- **YOUR GOAL**
Answer with a bare number: the count of lines in the records below that have the word "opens".

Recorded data
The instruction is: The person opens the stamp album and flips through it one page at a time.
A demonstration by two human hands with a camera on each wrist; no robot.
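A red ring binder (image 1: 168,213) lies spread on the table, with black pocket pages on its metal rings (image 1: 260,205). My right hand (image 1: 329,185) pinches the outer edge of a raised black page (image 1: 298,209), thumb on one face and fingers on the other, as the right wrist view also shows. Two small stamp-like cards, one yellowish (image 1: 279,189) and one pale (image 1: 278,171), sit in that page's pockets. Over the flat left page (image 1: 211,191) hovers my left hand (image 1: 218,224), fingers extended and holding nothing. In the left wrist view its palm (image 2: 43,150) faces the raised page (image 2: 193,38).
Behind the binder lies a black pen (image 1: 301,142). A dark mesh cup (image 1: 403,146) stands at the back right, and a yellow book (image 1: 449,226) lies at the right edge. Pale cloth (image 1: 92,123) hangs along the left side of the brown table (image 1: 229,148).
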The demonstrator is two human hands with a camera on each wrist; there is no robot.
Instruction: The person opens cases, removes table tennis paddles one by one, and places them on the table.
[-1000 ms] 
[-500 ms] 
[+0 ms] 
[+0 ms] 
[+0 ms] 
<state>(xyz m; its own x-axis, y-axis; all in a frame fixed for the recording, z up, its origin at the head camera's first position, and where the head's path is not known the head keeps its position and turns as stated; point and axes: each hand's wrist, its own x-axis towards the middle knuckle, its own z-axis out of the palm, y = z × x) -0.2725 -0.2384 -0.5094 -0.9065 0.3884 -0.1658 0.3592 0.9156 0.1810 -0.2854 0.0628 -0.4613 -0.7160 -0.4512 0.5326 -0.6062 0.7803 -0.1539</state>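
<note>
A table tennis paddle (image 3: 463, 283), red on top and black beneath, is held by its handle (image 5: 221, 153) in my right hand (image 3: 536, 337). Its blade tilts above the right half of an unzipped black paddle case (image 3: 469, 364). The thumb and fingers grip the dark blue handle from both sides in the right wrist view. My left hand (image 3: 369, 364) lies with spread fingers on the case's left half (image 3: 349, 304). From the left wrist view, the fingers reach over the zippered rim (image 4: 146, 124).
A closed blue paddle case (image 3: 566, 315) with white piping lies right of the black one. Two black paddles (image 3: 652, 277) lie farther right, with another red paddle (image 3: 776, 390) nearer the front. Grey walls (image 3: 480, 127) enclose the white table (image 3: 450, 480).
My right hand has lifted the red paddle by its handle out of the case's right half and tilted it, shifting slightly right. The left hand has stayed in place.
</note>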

- **SOLUTION TO THIS TASK**
2